TMJ syndrome is complex and often debilitating. We have gone through extensive training to diagnose and help treat and relieve TMJ symptoms.
TMJ stands for temporal-mandibular joint. Temporal, as in temple area on the skull; mandibular as in mandible, or lower jaw; joint as in its where the head and jaw meet. Problems in this joint may be caused by a misalignment of the teeth, trauma, or excess muscle tension. Aside from the two bones that meet there, cartilage buffers them and five muscles are involved in the area. If something goes wrong a good deal of trouble can result.
Just a few symptoms/problems in this area can cause:
- Headaches, Head pain, Sinus issues
- Issues with Eyes and Eyesight
- Ear Problems
- Trouble/soreness in opening and closing the mouth
- Clicking, Locking or popping of the jaw
- Pain in the jaw muscles
- Soreness in the area, sometimes extending to the face and neck
- Throat Discomfort, Laryngitis and Feeling of Needing to Clear Throat
The many symptoms of TMJ are seemingly unrelated, making diagnosis extremely difficult. This is why TMJ syndrome has been nicknamed “The Great Impostor”. Symptoms usually begin with soreness in the muscles around the jaws. As the disease progresses, any combination of symptoms may develop.
TMJ Symptoms usually begin due to the malalignment of the jaws and/or teeth. This causes a muscular imbalance which causes clenching and/or grinding of the teeth. Many patients are totally unaware of these actions because they may occur mostly during sleep Psychological stress (i.e., loss of a loved one, financial and family pressures, etc.) increases muscular tension also causing clenching and/or grinding
Some patients are actively clenching and grinding during the day. Daily stressors, such as driving to and from work, unexpected social situations and even during a work-out can attribute to clenching and/or grinding.
Therapies and Treatments
Non-surgical therapy usually involves placement of a clear plastic “Splint” over the upper or lower teeth. This separates the teeth and allows the lower jaw to position itself in an anatomically correct position. The muscles and ligaments can then relax, allowing symptoms to subside.
When the patient is comfortable, the malalignment of the teeth and jaws can be analyzed and corrected. Correction might involve surgery (although this is RARELY needed), orthodontics or occlusal equilibration.
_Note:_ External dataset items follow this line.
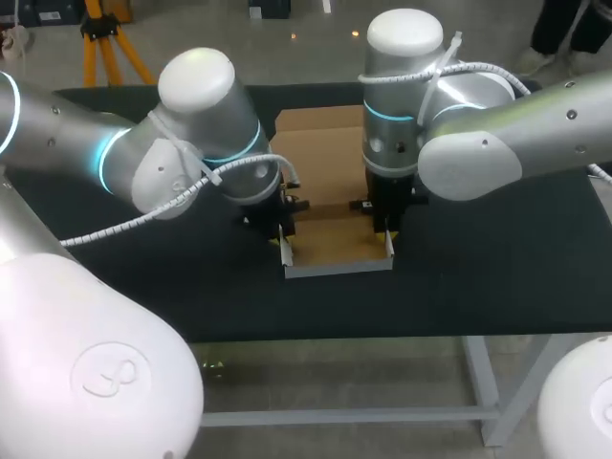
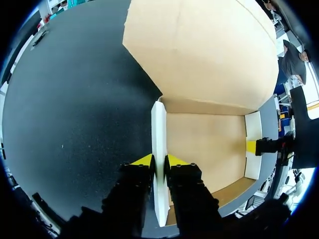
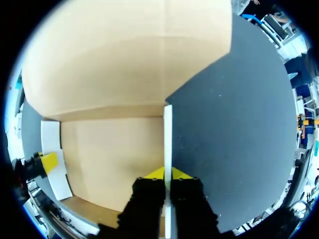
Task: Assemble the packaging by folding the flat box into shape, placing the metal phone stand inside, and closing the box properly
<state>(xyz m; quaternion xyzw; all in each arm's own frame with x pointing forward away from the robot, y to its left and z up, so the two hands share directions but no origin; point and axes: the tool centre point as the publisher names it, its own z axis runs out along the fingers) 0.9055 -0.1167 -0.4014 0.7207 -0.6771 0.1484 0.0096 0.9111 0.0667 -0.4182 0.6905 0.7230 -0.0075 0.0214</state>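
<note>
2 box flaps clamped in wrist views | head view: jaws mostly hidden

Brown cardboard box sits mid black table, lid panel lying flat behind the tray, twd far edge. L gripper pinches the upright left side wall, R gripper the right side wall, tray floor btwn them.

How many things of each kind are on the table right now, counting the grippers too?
Cardboard box: 1
Grippers, both shut on it: 2, left gripper and right gripper
Total: 3
</note>
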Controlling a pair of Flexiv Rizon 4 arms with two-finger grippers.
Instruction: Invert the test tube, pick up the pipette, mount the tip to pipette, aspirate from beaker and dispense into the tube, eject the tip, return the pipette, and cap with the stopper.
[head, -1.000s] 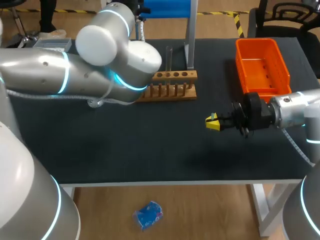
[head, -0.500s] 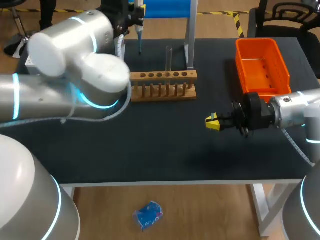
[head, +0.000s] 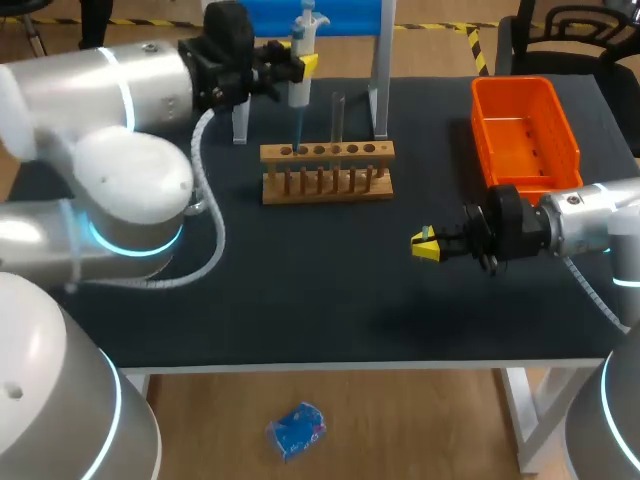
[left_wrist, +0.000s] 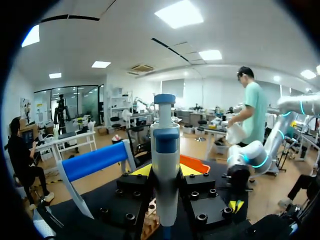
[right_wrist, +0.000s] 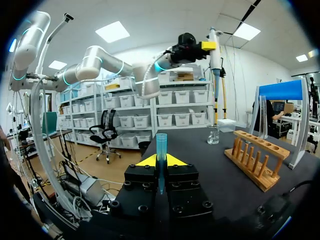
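Observation:
My left gripper (head: 300, 66) is shut on the white and blue pipette (head: 300, 45), which hangs upright above the left end of the wooden tube rack (head: 327, 170). Its thin tip (head: 297, 135) points down at the rack's leftmost holes. In the left wrist view the pipette (left_wrist: 165, 150) stands between the yellow fingertips of the gripper (left_wrist: 165, 172). A clear test tube (head: 338, 115) stands upright at the rack's back. My right gripper (head: 426, 243) is right of the rack's front, low over the mat, shut on a small blue stopper (right_wrist: 161, 147). A glass beaker (right_wrist: 213, 134) stands left of the rack.
An orange bin (head: 525, 130) sits at the back right of the black mat. The blue-topped pipette stand (head: 380, 70) rises behind the rack. The left arm's elbow (head: 130, 190) hangs over the mat's left part.
My left arm has swung back and left off the rack, bringing the pipette upright over the rack's left end. The right arm and its stopper have not moved.

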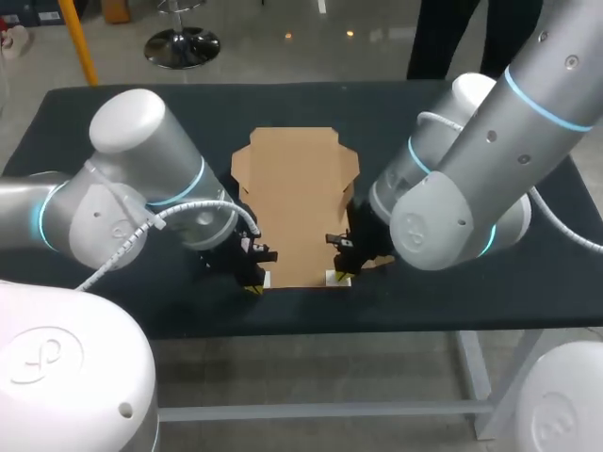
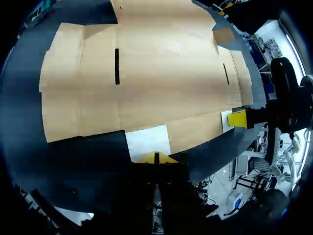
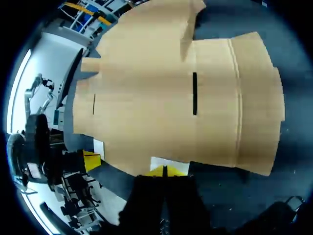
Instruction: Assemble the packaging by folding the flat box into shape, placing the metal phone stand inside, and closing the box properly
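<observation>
At near-left corner of flat box (image 1: 294, 198), left gripper (image 1: 252, 284) — yellow tips pressed together against a white patch (image 2: 148, 142), possibly nipping its edge, unclear. Cardboard unfolded, lying on table (image 1: 188, 311), centre. At near-right corner, right gripper (image 1: 342, 273) — tips likewise together, at second white patch (image 3: 168, 163).

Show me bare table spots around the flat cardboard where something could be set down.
The black table is bare along its far edge behind the flat brown cardboard box blank, and in the strip between the blank and the table's near edge. Crowded: the blank's near corners, where the left gripper and right gripper sit, and both flanks, overhung by the arms.
</observation>
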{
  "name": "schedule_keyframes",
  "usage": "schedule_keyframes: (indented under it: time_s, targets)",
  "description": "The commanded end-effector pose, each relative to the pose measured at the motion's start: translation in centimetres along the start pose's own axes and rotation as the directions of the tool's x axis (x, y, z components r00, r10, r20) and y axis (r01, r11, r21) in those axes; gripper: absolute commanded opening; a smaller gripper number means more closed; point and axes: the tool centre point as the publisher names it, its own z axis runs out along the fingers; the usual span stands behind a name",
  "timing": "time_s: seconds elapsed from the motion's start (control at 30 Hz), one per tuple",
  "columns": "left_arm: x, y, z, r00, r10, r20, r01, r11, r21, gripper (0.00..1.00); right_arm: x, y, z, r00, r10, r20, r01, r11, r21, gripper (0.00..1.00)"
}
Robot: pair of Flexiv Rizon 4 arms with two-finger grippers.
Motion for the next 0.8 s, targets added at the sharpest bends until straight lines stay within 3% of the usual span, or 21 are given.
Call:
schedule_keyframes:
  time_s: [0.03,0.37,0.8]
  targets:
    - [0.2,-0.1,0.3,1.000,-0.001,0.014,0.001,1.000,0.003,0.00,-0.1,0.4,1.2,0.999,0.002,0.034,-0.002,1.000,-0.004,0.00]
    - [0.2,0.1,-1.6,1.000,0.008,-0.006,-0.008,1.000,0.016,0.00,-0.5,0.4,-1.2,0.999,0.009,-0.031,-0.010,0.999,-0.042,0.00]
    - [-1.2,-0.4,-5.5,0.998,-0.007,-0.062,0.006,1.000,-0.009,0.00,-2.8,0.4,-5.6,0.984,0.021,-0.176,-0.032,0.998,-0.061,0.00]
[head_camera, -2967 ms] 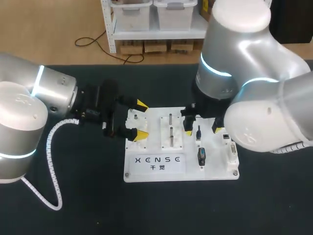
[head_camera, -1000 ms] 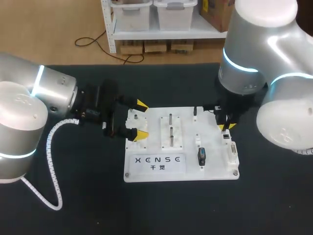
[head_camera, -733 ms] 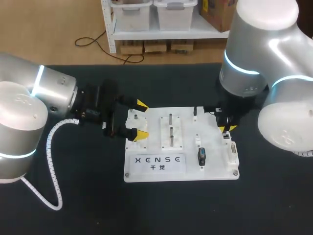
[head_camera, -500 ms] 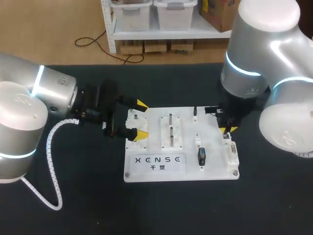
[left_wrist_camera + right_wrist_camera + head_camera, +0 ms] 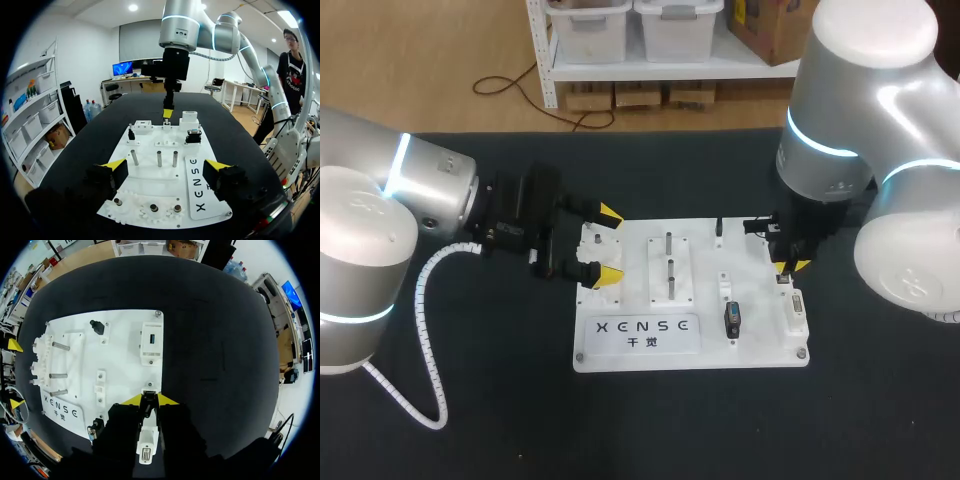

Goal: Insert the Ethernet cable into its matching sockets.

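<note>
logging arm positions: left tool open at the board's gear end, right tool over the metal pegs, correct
No: the right tool hangs over the sockets by the board's right edge, not the metal pegs, as the head view shows. The rest holds.

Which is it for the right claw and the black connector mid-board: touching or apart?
Apart. Head view: the right claw sits near the board's right edge; a strip of bare white board separates it from the black connector.
</note>
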Controlling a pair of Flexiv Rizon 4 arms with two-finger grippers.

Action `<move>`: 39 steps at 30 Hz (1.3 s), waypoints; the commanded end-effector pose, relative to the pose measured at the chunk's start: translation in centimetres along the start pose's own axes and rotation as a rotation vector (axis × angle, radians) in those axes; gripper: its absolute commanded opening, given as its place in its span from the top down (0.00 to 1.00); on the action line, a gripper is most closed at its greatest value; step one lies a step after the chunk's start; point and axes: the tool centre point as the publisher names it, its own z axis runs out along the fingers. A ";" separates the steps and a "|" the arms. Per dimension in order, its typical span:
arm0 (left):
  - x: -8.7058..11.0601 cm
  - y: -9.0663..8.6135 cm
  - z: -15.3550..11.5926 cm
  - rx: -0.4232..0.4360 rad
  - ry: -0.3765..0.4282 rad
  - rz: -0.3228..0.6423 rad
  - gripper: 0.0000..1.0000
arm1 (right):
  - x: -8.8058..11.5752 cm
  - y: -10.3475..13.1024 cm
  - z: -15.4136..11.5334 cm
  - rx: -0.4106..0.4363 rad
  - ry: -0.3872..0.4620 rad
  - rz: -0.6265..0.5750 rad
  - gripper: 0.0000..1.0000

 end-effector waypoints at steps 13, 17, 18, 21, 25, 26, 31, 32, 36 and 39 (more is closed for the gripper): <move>0.2 -0.1 0.0 -0.004 -0.006 0.003 0.00 | -0.5 0.0 0.5 -0.016 0.005 -0.003 1.00; 0.2 -0.1 0.0 -0.004 -0.006 0.003 0.00 | -0.5 -0.2 0.6 -0.013 0.009 -0.004 1.00; 0.2 -0.1 0.0 -0.004 -0.006 0.003 0.00 | -0.5 -0.2 0.7 -0.012 0.010 -0.004 1.00; 0.2 -0.1 0.0 -0.004 -0.006 0.003 0.00 | -0.3 -0.1 0.8 -0.013 0.019 -0.006 1.00; 0.2 -0.1 0.0 -0.004 -0.006 0.003 0.00 | -0.3 -0.1 1.3 -0.017 0.030 -0.008 1.00; 0.2 -0.1 0.0 -0.004 -0.006 0.003 0.00 | -0.3 -0.1 1.3 -0.017 0.031 -0.009 1.00; 0.2 -0.1 0.0 -0.004 -0.006 0.003 0.00 | -0.4 0.0 1.6 -0.018 0.039 -0.012 1.00; 0.2 -0.1 0.0 -0.004 -0.006 0.003 0.00 | -0.4 0.0 1.7 -0.019 0.040 -0.013 1.00; 0.2 -0.1 0.0 -0.004 -0.006 0.003 0.00 | -0.5 0.2 2.0 -0.021 0.049 -0.024 1.00; 0.2 -0.1 0.0 -0.004 -0.006 0.003 0.00 | -0.4 0.4 2.3 -0.020 0.060 -0.034 1.00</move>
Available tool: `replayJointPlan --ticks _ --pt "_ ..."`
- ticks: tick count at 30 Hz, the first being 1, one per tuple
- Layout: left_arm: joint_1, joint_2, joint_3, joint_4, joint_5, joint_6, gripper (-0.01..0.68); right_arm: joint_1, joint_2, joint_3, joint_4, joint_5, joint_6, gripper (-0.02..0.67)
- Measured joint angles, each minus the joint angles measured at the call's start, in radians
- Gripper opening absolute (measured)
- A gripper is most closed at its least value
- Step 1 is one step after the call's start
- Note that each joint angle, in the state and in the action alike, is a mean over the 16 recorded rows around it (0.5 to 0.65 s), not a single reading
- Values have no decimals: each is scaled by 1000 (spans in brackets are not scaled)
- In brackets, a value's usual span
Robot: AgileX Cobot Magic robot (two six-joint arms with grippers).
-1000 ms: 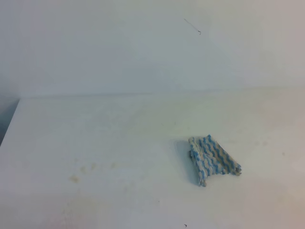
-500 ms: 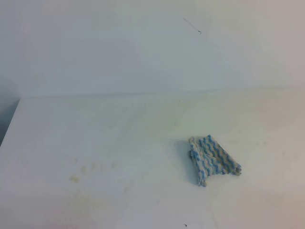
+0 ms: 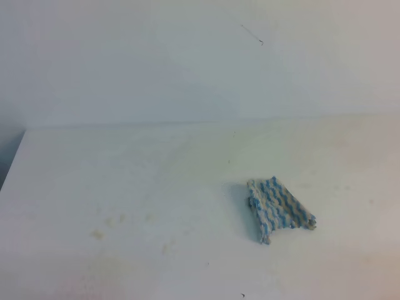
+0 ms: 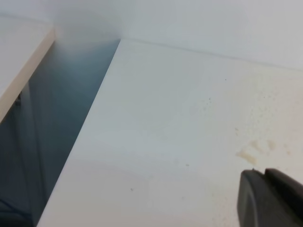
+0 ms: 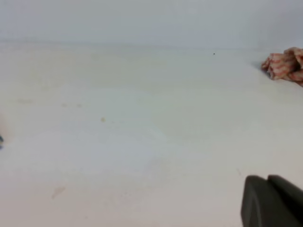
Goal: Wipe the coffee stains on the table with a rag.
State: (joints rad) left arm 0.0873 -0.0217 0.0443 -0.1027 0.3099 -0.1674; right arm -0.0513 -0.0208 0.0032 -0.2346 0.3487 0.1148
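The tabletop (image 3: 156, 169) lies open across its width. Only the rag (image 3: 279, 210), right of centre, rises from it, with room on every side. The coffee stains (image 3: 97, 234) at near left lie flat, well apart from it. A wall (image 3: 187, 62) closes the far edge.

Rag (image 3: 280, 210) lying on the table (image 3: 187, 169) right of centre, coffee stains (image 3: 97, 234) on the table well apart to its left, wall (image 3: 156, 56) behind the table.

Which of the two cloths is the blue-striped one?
The rag lying right of centre in the high view; the crumpled cloth in the right wrist view is reddish.
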Motion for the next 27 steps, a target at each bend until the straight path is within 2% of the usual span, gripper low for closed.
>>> replayJointPlan --ticks 27 --pt "0 -5 -1 0 0 0 1 0 -3 3 59 -17 -54 -4"
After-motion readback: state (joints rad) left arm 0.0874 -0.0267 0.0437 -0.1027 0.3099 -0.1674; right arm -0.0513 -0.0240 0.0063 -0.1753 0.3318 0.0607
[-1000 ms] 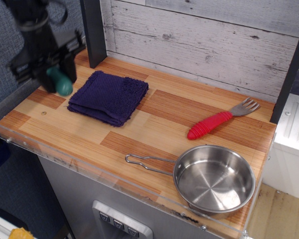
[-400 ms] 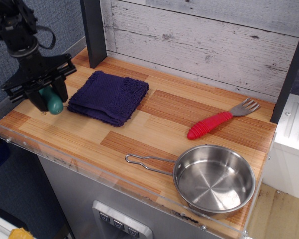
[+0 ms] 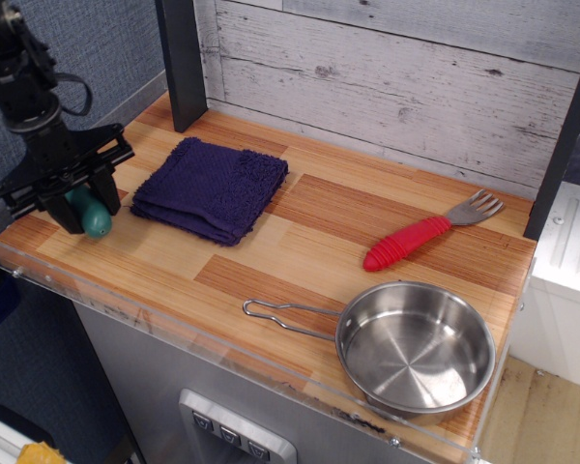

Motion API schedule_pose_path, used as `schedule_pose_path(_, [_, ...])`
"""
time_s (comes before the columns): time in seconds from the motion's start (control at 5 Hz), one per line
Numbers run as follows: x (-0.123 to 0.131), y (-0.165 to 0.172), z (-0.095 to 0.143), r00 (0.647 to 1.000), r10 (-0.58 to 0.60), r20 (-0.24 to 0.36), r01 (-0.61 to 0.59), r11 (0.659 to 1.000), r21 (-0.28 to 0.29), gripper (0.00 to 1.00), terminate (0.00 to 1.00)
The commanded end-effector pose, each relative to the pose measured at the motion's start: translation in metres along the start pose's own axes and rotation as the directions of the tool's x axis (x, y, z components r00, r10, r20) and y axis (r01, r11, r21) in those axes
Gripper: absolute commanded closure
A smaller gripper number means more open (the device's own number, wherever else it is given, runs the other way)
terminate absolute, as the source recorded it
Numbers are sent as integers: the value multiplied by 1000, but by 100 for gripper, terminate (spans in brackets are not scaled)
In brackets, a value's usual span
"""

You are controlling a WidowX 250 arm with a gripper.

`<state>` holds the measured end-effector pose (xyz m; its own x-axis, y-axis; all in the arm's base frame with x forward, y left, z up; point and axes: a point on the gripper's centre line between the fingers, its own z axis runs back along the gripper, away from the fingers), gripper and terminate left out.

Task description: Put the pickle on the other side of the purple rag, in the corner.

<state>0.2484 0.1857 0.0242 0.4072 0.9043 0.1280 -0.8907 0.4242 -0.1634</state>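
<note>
The teal-green pickle (image 3: 93, 220) is held between the fingers of my black gripper (image 3: 85, 208), its lower end at or just above the wood. The gripper is shut on it, at the left end of the tabletop, to the left of the dark purple rag (image 3: 211, 188). The rag lies folded flat on the wood near the back left. The striped wooden corner (image 3: 24, 237) with its clear acrylic rim lies just below and left of the pickle.
A red-handled fork (image 3: 423, 234) lies at the right back. A steel pan (image 3: 406, 346) with a wire handle sits at the front right. A dark post (image 3: 182, 60) stands behind the rag. The acrylic rim (image 3: 174, 333) runs along the front edge.
My gripper has carried the pickle down and to the left, from above the back left of the table to low over the left corner area beside the rag.
</note>
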Motion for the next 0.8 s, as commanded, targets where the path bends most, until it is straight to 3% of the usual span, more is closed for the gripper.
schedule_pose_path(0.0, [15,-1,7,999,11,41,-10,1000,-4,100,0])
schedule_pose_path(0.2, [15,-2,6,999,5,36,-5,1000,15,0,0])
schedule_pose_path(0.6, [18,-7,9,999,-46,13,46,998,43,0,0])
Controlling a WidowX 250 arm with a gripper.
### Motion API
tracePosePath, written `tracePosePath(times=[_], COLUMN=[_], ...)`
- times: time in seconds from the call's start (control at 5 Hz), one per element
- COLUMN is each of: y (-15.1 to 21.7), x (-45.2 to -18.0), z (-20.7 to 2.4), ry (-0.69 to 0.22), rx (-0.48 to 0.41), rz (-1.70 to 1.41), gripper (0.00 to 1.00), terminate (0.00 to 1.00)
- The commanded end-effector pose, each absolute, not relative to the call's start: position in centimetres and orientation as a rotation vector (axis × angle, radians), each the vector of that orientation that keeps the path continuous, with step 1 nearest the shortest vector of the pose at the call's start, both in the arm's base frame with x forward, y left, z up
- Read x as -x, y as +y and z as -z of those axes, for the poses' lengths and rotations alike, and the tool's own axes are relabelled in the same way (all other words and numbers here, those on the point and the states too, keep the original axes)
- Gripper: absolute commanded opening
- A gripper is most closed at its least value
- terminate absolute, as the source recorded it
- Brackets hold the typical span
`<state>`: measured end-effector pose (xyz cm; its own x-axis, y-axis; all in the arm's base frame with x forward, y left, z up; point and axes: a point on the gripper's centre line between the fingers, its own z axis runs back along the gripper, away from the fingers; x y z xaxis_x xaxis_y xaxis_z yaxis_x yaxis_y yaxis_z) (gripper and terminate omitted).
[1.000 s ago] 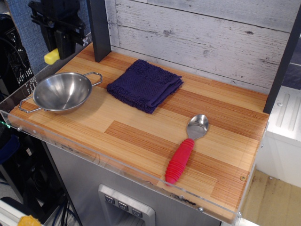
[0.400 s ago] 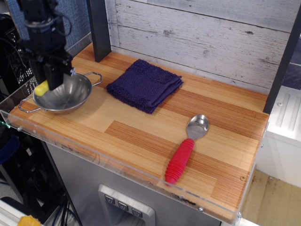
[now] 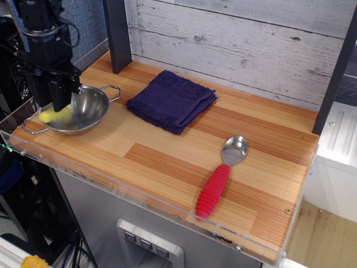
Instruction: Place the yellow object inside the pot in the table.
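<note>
Since a moment ago, the yellow object (image 3: 56,116) has dropped out of the fingers and is now seen blurred inside the pot (image 3: 83,109), low against its left wall, so the release looks done or just finishing. Nothing else was shifted on the table (image 3: 167,162): the folded purple cloth (image 3: 172,100) is left well apart behind, and the red-handled spoon (image 3: 220,178) far off to the right, both clear of the drop path. The gripper (image 3: 56,97) is held right over the pot's left rim, probably so the block lands inside; whether its fingers are spread can't be told from this angle.
</note>
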<state>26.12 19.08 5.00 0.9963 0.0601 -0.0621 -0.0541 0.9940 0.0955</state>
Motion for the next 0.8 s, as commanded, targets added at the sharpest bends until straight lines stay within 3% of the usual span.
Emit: tracePosePath(times=[0.0, 0.2, 0.4, 0.6], y=[17.3, 14.0, 11.0, 9.6], x=[-26.6, -27.3, -27.8, -28.2], z=[-10.4, -15.5, -18.7, -18.7], ry=[-0.069, -0.187, -0.214, -0.159], rx=[-0.149, -0.122, -0.076, -0.064], rz=[-0.022, -0.005, 0.005, -0.023], gripper=[1.0, 1.0, 1.0, 1.0], terminate=[0.0, 0.0, 0.0, 0.0])
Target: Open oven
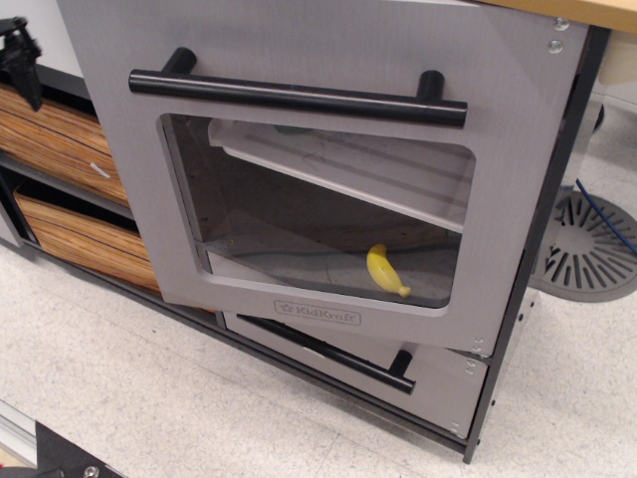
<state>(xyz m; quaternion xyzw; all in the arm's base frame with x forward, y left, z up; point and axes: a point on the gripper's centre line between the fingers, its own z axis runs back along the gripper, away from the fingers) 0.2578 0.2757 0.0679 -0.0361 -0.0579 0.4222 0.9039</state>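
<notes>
The grey oven (318, 60) fills the middle of the view. Its large door with the clear window (318, 209) stands ajar, hinged on the right, with its left edge swung out in front of the wood-grain drawers. The long black bar handle (299, 97) runs across the top of the door. A small yellow banana (386, 271) lies inside behind the window. Only a small black part of my gripper (17, 55) shows at the top left edge, away from the door and handle. I cannot see how its jaws stand.
A short grey drawer with a black bar handle (333, 355) sits under the oven door. Two wood-grain drawers (60, 134) are at the left. A round grey slotted base (587, 249) stands on the floor at the right. A wooden countertop edge (587, 10) runs above.
</notes>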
In an attempt to reduce stress, stress reduction or biofeedback programs may be recommended. In a severe case of stress, referral to a psychologist may be appropriate. Physical therapy may also be suggested.
TMJ syndrome is complex and often debilitating. Dr. Iskol and Dr. Fisk have gone through extensive training to diagnosis and help treat and relieve TMJ symptoms.